Seems like a nice bubble for these AI start ups. Get rich quick with a good AI or other high-tech addition to driverless technology. The car companies, especially, are investing in these competitors. By investing, these companies are essentially seeding their own fields and racing around the bend to get to the driverless starting gate.

Tuesday, April 12, 2016

Cities Feet First? And Buy Driverless from Comma.ai in December, January?

Beverly Hills is jumping on the bandwagon - before there is one - to bring driverless transit shuttles to the pretty, enormously wealthy, city, really an enclave of Los Angeles. 

With its tall trees and pretty, oh-so-expensive houses, can't you see zipping around in a driverless shuttle while sipping a latte? (I take mine with actual dairy cream, but in Beverly Hills, you are probably talking a soy or almond latte crowd.)

Canada was first - but quietly

Toronto is already a year and a half into a two-year planning exercise to get ready for the driverless future and envision what it will look like. But where Beverly Hills differs is its proclamation to bring on the future now.

The Beverly Hills city council voted unanimously in favor of the transit shuttle. 

Maybe the city should contact George Hotz at Comma.ai, which just received more than $3 million in venture capital. Hotz, an arrogant and brilliant former hacker, whom Tesla tried to hire, is vowing that by the end of the year - that's 2016 - he will be selling a self-driving kit or $1000 or less. 

So for $999 (and the jitsu knife for free?), Hotz will sell the camera, sensors, and software. Unlike the piece-by-piece, rule-by-rule approach to driverless technology improvement, Hotz is "teaching" the vehicle. The software learns and accumulates knowledge. 

Here's yesterday's Bloomberg news interview with Hotz

Nocturnal, too?

I don't know whether Hotz's car is ready for night-time driving, but Ford is letting it be known that it's driverless cars can "see" at night. In fact, they don't need lights because of the LIDAR technology. Here's the best video news coverage I have seen. Velodyne is the manufacturer of the in-the-dark technology.

And in a land far away, ...

A 2000 mile driverless journey has already started with its first mile in China. The car will drive on highways and, I think, in city traffic in several cities, including Beijing. The wording of the article is somewhat unclear when it comes to urban streets. The company is not Baidu, but Chang'an Automobile. This is a state-owned, no-frills, company.

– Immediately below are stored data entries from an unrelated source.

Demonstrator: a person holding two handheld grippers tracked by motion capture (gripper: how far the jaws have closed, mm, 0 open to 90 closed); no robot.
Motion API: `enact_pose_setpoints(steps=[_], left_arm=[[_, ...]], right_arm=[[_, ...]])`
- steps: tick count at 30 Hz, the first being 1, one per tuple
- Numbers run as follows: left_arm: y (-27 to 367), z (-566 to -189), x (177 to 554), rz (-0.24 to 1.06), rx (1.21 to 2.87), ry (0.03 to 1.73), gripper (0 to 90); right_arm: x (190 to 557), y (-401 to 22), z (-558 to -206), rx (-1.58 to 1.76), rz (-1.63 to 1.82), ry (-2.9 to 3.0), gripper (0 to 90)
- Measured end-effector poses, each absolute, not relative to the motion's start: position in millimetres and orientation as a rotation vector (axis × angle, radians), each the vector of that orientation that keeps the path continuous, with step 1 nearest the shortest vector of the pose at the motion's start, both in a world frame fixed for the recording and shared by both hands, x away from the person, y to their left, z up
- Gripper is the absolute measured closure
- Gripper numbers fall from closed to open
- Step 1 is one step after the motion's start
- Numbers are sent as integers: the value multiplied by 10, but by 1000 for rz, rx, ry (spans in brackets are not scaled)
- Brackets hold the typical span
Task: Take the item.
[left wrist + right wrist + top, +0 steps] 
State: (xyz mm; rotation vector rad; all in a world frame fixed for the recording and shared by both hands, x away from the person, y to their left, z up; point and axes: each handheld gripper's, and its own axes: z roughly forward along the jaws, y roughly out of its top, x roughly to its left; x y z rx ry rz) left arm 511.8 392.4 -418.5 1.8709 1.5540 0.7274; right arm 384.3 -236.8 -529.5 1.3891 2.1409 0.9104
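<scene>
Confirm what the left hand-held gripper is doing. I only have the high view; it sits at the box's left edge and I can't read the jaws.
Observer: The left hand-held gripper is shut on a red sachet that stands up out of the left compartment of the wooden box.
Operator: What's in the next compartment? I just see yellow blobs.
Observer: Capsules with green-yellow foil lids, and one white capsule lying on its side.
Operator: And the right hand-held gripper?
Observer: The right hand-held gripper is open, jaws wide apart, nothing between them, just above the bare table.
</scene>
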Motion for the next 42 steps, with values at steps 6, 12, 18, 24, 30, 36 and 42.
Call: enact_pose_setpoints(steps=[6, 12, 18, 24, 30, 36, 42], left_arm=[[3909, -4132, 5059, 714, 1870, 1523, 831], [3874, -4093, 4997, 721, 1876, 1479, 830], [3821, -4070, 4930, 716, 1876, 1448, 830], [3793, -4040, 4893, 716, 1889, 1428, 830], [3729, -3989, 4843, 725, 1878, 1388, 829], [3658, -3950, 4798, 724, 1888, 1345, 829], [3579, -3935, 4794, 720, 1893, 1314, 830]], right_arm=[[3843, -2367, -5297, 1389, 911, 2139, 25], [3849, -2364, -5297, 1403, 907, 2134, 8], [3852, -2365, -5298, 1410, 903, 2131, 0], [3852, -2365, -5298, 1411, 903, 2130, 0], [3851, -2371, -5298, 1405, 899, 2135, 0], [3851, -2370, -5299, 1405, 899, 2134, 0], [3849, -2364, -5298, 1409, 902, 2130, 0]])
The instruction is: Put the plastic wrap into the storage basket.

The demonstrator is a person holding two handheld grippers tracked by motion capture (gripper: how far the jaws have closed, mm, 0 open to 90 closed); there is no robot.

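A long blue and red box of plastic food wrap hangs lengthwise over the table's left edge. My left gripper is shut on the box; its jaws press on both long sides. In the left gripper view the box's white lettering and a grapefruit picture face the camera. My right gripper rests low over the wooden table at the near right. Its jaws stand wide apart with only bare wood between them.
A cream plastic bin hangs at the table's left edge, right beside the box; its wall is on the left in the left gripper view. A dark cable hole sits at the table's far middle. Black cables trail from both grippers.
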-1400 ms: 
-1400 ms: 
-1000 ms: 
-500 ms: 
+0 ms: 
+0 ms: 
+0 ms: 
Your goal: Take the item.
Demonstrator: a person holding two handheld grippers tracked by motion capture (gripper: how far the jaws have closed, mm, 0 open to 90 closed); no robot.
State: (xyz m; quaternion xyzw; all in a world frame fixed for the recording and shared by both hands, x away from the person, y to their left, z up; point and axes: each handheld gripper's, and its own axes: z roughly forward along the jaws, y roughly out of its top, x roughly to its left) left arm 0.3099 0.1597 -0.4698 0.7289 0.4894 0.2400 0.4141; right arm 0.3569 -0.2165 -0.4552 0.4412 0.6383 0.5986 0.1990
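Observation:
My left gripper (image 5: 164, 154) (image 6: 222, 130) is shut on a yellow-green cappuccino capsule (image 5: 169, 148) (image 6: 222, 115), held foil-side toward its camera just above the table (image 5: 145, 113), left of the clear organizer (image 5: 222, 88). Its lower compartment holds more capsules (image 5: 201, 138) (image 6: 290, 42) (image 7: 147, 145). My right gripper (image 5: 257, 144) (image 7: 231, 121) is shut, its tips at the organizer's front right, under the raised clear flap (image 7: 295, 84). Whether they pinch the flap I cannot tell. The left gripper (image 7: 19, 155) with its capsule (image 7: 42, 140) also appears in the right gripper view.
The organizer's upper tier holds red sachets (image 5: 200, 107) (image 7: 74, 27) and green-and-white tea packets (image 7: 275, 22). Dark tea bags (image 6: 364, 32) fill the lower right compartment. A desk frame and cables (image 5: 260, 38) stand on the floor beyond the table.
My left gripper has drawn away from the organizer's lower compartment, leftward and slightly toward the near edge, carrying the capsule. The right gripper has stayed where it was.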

Since I'm reporting on ambitious plans today, I'll add that Chang'an plans to begin selling driverless cars in 2018. Okay that's my interpretation of the words "put into commercial use." Maybe they are thinking more in terms of taxi pods. Not sure.

Monday, April 11, 2016

US Technology on British Roads Due to British Policies

Oh yes, British enthusiasm and policies are inviting for driverless trials. Google is in talks; pods are scooting around Milton Keynes, a highway driverless pilot is scheduled for 2017, and those not-quite-driverless, but connected truck convoys are going to start showing up on British highways. They're ahead of Munich, Japan, and even China - though China doesn't always advertise its plans and testing.

Anyway, this article from the Telegraph is part journalism/part promotion, but it is crammed with information about various self-driving pilots and the policies in the UK. I have to check out the text of UK laws and regulations. Too busy at the moment.

Lots of trucks all together - no need for bathroom breaks

The European connected-vehicle convoy last week went off so swimmingly that more are in the works. Now it is time, evidently, for the EU bureaucrats to coordinate and make this type of freight transportation possible on an expected-in-the-near-future routine basis.

American ingenuity and technology

We might not be ahead in terms of regulation and laws, but there's still exciting technology advances in the US. Ford is promoting its testing of driverless-in-the-dark LIDAR tests. Looking good. Oh, it's too dark to see.

Don't get me started about how US regulators and lawmakers, with some exceptions, seem more freaked out than welcoming. California legislators are waking up and are not happy with the super conservative (with a small "c") CalTrans draft driverless regulations. The state lawmakers don't want to kiss Google goodbye; nor do they want to relinquish their lead in this field.